[[ Given data, beginning ]]
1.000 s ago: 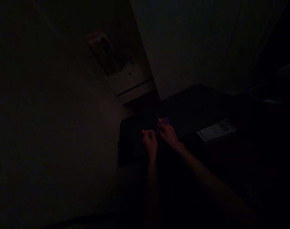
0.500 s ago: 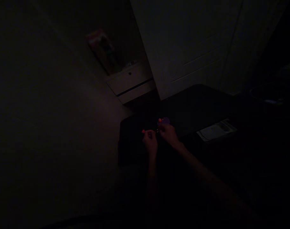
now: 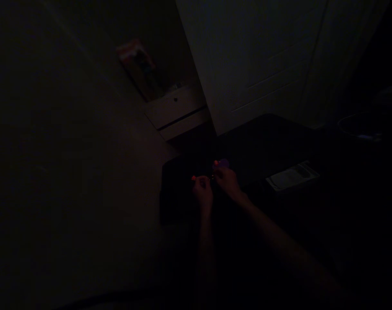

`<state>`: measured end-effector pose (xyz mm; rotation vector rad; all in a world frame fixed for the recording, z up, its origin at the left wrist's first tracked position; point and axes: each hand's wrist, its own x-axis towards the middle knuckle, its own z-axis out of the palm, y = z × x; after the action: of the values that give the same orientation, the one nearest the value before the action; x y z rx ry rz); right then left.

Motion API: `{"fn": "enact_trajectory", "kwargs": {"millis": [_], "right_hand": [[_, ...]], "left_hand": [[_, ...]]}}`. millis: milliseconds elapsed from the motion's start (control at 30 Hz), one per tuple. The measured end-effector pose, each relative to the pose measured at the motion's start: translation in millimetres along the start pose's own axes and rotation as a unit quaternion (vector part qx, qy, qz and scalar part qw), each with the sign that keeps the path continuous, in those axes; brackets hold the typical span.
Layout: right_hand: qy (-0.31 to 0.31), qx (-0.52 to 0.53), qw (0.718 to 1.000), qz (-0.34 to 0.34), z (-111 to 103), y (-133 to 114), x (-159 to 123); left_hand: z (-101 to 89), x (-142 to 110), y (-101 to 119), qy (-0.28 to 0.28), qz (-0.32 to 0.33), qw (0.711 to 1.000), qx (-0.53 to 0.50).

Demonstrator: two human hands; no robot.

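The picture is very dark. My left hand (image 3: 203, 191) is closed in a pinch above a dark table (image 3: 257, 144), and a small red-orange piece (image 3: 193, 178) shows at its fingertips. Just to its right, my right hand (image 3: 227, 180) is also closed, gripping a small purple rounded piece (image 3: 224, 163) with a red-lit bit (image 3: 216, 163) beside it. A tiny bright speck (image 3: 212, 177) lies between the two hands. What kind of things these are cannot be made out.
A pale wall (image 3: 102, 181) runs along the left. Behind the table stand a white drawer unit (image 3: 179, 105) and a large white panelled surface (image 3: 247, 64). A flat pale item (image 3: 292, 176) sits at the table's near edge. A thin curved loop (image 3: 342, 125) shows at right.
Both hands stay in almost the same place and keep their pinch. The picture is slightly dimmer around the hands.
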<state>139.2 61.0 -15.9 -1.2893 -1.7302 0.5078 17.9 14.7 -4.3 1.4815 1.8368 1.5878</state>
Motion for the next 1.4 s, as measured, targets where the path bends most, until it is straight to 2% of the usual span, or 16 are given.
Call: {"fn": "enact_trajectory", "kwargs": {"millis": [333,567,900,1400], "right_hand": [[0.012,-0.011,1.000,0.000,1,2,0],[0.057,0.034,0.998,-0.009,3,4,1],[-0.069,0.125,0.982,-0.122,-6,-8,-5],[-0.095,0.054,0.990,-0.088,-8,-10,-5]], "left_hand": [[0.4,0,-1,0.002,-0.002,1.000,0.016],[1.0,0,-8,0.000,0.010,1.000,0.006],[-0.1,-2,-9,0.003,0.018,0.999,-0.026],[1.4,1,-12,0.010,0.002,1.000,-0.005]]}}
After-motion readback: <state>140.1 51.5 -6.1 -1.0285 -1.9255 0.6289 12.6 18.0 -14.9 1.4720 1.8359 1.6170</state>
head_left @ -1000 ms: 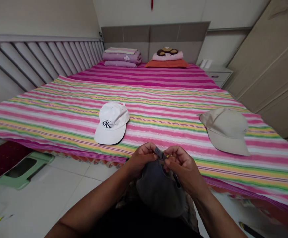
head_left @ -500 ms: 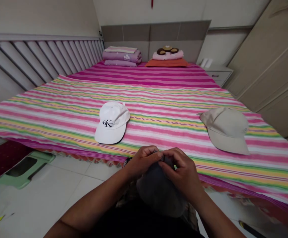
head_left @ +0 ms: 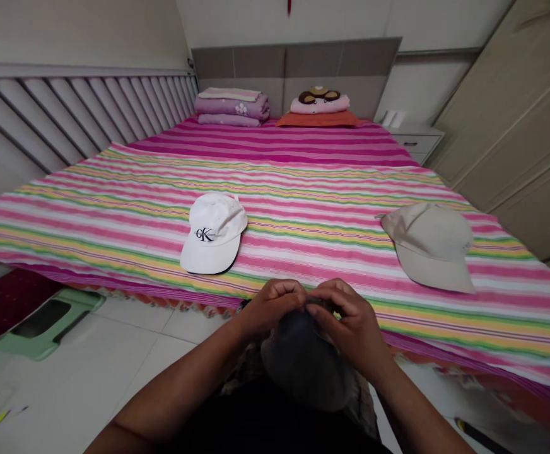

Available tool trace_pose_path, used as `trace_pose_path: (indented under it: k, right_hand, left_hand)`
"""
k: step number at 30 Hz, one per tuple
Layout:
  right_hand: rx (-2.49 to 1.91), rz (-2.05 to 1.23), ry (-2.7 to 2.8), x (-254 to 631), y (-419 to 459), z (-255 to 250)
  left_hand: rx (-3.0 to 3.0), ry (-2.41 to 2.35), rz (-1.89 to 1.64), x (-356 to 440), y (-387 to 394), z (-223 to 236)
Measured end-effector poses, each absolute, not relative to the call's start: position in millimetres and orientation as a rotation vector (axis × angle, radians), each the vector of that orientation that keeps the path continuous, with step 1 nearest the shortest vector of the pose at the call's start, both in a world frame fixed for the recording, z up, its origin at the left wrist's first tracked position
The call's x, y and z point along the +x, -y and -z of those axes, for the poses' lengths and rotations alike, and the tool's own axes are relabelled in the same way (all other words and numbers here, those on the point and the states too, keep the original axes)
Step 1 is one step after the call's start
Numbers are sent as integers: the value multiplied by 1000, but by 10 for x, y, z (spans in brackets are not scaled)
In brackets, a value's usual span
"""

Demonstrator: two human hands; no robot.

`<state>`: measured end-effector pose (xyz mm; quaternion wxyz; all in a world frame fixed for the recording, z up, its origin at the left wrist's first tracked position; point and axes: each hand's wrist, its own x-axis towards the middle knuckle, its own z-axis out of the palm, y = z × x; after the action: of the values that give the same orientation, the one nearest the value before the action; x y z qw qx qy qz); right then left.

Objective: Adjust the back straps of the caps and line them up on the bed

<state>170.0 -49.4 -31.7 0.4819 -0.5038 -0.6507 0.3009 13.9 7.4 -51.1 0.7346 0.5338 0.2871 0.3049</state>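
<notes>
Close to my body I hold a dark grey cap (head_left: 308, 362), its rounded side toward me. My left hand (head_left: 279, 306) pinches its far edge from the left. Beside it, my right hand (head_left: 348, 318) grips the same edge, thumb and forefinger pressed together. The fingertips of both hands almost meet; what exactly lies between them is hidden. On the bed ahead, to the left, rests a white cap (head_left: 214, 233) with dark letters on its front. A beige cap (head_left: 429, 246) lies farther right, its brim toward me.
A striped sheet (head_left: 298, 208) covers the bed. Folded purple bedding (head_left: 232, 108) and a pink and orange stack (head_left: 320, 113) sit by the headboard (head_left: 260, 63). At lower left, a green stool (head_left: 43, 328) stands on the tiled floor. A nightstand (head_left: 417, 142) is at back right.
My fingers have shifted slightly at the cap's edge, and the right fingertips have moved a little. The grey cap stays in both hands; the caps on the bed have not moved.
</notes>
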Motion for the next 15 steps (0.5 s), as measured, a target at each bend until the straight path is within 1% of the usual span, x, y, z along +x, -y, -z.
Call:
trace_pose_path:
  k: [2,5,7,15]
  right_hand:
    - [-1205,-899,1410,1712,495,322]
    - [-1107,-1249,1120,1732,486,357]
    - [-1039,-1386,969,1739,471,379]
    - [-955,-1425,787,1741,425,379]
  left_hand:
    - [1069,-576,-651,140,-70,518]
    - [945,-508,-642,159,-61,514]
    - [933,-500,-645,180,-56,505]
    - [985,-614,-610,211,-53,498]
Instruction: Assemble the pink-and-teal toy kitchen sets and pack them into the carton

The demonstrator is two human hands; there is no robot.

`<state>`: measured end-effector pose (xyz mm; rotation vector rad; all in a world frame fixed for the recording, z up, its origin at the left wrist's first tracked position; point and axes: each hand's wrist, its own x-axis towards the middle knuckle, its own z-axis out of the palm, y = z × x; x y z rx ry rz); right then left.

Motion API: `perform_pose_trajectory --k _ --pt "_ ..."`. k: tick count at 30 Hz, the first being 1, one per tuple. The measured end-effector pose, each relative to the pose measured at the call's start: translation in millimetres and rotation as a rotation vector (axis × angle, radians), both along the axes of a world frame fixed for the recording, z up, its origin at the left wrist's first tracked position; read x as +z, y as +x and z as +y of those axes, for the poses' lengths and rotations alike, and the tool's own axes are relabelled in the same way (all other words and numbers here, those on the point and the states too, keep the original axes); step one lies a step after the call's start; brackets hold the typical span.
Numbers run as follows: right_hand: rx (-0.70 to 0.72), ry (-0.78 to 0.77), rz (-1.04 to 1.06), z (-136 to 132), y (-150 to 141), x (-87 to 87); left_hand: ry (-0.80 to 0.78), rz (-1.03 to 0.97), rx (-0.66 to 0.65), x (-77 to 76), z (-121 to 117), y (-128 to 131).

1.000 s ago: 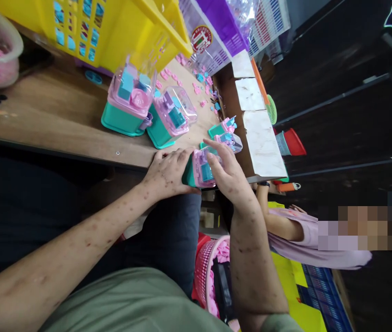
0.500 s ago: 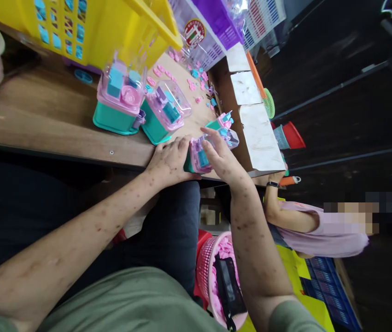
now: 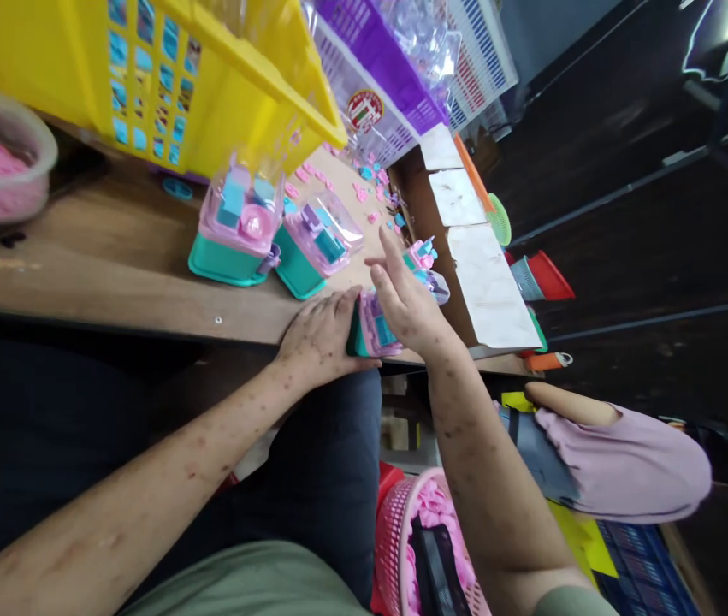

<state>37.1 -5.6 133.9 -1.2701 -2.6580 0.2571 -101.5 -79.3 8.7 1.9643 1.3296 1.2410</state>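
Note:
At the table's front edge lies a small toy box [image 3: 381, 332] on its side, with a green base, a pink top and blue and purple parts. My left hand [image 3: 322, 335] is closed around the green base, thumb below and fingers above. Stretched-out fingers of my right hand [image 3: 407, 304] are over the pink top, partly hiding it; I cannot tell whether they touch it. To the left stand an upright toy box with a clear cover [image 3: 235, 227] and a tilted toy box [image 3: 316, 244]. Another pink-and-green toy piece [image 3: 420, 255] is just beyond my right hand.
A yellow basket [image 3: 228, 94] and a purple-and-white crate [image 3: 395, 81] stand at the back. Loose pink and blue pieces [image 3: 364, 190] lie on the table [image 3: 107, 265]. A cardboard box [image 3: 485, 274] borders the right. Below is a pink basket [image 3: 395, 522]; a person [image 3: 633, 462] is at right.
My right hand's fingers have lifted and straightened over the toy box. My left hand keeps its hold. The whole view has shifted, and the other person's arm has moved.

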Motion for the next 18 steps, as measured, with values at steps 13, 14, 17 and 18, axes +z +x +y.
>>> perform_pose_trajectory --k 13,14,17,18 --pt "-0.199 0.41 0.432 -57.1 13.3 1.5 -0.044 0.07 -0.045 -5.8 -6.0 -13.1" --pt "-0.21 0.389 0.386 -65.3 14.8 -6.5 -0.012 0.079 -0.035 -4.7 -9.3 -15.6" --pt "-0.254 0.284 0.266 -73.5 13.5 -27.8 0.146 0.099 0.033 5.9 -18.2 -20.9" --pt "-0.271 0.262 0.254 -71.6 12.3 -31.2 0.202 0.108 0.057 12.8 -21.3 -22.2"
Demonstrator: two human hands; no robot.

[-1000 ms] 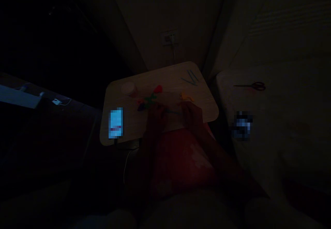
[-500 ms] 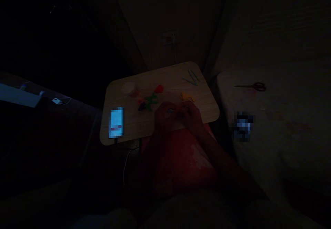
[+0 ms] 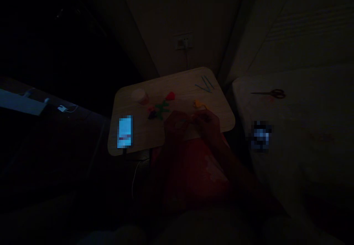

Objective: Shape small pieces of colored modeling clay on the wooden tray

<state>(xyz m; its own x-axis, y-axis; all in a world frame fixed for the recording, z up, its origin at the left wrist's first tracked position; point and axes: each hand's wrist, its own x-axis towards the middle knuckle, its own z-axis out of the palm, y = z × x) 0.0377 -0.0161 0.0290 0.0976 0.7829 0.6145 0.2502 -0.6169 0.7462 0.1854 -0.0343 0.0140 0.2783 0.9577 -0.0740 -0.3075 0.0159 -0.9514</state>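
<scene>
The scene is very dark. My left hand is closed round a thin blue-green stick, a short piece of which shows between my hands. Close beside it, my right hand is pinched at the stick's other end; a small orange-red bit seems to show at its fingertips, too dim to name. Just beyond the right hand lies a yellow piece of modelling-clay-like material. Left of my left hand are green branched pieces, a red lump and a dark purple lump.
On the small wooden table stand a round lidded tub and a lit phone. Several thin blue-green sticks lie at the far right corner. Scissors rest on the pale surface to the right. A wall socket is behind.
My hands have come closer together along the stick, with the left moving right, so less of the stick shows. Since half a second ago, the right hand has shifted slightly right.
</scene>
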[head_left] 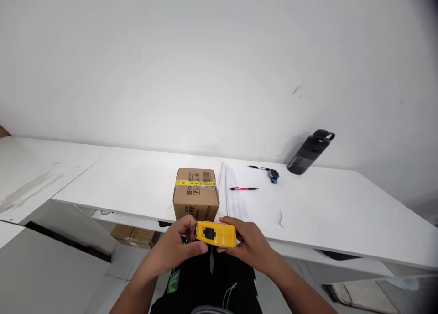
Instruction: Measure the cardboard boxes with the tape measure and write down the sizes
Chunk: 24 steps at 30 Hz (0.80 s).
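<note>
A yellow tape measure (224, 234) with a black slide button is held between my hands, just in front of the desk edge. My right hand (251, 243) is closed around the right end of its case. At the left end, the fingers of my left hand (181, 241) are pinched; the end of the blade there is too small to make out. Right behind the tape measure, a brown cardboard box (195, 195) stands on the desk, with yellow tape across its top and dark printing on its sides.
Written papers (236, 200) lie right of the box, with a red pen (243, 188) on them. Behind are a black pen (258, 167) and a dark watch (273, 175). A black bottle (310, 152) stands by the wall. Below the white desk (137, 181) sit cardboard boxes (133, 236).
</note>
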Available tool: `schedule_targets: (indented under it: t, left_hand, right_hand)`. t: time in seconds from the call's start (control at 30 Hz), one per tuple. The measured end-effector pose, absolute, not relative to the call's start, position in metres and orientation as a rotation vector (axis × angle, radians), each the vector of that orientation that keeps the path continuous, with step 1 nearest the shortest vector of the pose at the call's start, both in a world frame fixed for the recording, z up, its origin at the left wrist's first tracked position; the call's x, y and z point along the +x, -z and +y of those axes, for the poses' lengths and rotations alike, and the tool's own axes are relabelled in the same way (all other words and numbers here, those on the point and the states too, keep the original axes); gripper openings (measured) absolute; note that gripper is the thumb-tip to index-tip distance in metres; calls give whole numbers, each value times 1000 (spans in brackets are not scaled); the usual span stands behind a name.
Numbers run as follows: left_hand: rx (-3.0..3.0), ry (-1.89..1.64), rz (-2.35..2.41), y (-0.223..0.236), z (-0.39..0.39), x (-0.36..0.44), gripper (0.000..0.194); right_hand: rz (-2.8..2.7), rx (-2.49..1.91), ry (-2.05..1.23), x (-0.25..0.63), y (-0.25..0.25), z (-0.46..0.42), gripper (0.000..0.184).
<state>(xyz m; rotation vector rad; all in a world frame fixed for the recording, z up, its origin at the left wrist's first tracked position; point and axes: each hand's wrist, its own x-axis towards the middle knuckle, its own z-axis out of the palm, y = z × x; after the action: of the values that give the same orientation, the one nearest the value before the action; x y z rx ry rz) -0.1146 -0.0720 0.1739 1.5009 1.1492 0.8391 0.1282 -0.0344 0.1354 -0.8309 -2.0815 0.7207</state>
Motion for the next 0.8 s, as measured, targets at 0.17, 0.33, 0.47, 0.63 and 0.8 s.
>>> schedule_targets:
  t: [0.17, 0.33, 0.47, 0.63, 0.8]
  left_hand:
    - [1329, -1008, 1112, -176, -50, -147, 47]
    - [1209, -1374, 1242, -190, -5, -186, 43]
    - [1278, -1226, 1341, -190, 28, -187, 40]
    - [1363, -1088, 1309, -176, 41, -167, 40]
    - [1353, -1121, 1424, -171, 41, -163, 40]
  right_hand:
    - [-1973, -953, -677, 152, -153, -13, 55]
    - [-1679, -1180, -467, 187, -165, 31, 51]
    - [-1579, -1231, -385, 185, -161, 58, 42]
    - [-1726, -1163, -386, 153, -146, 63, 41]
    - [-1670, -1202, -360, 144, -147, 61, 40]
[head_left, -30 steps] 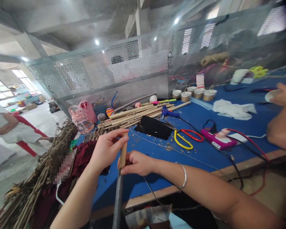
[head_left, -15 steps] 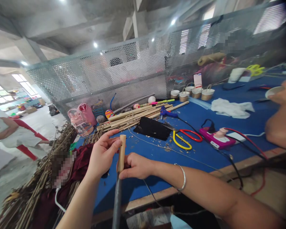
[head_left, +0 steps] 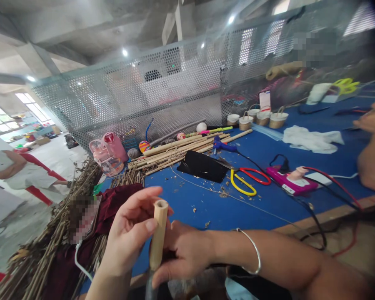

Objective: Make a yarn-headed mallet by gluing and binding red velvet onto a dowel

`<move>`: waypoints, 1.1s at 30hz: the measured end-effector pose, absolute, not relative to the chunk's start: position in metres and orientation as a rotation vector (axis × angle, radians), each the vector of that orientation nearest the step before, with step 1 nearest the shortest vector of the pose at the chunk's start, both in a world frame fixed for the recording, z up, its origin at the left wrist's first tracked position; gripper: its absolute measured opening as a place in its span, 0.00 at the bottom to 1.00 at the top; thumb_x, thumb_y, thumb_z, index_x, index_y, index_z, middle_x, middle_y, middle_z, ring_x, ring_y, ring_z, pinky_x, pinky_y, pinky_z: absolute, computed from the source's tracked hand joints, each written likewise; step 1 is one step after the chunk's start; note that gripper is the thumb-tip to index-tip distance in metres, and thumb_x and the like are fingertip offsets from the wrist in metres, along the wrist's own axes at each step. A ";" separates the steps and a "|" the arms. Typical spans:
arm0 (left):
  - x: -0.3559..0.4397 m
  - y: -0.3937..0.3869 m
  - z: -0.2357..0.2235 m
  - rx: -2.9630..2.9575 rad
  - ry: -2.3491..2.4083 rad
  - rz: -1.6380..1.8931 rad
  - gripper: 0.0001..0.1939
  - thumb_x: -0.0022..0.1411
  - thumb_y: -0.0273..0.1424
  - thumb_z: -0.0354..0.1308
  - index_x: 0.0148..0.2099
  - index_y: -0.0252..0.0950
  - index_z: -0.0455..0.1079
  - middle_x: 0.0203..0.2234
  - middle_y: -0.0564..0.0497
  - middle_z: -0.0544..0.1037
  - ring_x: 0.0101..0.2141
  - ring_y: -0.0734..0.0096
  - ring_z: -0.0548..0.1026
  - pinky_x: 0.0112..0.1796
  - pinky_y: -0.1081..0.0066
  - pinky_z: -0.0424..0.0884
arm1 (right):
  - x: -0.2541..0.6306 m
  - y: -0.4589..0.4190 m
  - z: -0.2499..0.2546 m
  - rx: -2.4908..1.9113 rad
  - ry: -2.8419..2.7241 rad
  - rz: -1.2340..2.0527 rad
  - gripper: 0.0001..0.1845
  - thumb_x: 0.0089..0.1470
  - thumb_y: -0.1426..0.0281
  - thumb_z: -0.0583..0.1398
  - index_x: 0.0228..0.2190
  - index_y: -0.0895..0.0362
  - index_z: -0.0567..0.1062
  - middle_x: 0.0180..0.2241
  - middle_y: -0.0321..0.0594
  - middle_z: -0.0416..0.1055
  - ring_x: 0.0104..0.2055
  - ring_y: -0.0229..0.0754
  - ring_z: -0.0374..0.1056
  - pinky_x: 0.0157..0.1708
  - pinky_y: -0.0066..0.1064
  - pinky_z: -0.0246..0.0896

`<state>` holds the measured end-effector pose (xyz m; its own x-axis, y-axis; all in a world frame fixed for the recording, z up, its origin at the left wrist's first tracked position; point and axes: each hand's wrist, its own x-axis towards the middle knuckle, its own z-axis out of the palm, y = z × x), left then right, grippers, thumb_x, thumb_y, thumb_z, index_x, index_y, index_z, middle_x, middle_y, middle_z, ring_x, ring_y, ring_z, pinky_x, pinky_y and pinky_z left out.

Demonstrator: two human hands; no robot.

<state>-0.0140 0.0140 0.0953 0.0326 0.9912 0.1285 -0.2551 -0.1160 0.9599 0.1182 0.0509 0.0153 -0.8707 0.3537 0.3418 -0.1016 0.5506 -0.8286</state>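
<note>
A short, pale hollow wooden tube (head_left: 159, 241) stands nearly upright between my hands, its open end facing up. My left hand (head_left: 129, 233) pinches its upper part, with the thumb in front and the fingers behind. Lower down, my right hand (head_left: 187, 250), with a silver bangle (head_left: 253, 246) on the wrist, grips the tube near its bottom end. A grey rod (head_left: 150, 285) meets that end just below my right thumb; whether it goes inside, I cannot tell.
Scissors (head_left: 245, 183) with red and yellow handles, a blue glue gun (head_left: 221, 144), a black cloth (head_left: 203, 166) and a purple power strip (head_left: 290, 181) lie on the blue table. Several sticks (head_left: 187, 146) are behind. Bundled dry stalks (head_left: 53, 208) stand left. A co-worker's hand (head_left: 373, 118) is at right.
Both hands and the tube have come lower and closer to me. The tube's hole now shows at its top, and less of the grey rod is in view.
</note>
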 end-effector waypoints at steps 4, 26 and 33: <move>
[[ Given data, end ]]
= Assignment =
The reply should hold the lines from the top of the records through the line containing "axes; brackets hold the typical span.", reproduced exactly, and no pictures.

= Solution for this exercise =
1.000 s ago: 
0.500 s ago: 
now: 

`<state>`: measured end-effector pose (xyz mm; rotation vector rad; all in a world frame fixed for the recording, z up, its origin at the left wrist's first tracked position; point and axes: each hand's wrist, its own x-axis towards the middle knuckle, its own z-axis out of the palm, y = z × x; after the action: of the values that give the same orientation, the one nearest the value before the action; x y z rx ry rz); right then left.

Motion API: `{"fn": "enact_trajectory", "kwargs": {"millis": [_], "right_hand": [[_, ...]], "left_hand": [[_, ...]]}}`. millis: milliseconds elapsed from the motion's start (control at 30 Hz), one per tuple. The measured end-effector pose, each relative to the pose measured at the motion's start: translation in millimetres along the start pose's own axes and rotation as a unit quaternion (vector part qx, qy, qz and scalar part qw), each with the sign that keeps the path continuous, in those axes; brackets hold the typical span.

No further output is required.